(Exercise aim)
Return each line of the data below that contains the string "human".

# # #

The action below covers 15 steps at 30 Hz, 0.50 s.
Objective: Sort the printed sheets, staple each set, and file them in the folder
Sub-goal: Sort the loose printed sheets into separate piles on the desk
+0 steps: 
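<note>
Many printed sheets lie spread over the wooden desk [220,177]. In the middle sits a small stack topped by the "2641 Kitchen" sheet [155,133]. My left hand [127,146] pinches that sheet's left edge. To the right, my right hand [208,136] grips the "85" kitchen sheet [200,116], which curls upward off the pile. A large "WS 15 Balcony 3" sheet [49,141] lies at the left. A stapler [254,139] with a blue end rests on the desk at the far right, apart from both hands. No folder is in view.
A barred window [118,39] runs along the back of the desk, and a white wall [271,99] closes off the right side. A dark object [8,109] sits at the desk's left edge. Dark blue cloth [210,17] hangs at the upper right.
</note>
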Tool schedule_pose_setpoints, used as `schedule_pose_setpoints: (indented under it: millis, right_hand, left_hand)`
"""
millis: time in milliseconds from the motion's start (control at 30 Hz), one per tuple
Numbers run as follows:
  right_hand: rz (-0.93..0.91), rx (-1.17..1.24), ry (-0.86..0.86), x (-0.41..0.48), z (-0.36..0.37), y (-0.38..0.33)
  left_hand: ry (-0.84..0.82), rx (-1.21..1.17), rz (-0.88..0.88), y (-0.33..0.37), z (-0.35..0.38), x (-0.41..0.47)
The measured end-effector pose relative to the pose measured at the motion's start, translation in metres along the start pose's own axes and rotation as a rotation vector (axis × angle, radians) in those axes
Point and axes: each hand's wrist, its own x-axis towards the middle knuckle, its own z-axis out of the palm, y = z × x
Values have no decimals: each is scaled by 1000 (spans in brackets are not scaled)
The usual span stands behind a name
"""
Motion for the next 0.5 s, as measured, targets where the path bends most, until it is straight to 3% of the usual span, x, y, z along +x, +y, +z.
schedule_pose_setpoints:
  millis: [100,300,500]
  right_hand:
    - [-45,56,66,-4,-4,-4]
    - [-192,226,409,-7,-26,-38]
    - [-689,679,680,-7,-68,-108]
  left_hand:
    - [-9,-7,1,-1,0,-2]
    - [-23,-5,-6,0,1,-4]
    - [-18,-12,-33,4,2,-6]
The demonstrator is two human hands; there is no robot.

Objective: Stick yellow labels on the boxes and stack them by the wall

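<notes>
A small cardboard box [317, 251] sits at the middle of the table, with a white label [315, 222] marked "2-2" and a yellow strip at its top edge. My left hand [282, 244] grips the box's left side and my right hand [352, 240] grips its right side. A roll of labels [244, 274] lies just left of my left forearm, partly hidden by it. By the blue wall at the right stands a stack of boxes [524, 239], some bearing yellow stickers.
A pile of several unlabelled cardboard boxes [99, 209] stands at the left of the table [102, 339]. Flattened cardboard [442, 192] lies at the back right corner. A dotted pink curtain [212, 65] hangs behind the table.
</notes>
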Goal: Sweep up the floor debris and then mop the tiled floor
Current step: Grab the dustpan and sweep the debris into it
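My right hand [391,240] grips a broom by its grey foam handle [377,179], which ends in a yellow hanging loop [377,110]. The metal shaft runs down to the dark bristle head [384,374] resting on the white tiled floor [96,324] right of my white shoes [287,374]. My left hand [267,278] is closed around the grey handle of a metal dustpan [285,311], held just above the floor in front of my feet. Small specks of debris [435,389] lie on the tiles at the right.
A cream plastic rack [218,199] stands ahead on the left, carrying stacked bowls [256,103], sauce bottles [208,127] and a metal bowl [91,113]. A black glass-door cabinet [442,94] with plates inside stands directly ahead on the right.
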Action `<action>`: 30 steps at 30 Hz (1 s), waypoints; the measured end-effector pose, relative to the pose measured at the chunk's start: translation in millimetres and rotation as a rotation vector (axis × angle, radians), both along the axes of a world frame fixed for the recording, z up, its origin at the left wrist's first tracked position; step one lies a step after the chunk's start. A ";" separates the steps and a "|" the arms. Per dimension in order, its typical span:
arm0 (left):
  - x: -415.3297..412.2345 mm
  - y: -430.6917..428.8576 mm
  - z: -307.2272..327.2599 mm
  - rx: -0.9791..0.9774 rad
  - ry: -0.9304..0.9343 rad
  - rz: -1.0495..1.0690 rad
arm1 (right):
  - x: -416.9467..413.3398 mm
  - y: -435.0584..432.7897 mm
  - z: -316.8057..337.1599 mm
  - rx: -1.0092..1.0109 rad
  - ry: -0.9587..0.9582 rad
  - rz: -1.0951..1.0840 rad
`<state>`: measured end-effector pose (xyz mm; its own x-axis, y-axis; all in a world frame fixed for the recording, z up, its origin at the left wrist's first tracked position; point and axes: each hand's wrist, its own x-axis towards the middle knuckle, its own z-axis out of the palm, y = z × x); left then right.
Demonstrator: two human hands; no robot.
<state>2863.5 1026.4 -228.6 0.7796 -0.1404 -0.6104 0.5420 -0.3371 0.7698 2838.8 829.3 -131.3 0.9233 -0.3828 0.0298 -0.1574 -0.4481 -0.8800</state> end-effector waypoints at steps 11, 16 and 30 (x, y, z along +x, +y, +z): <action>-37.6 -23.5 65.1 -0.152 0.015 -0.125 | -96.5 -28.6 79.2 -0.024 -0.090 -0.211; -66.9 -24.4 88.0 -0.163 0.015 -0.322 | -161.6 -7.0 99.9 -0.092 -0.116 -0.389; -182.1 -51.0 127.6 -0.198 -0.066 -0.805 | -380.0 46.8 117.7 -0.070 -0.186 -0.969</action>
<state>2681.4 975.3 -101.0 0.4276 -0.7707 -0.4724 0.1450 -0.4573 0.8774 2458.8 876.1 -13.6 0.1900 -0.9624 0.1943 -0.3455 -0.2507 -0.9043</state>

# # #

(Expected answer)
The demonstrator is two human hands; there is no robot.
Demonstrator: two human hands; no robot.

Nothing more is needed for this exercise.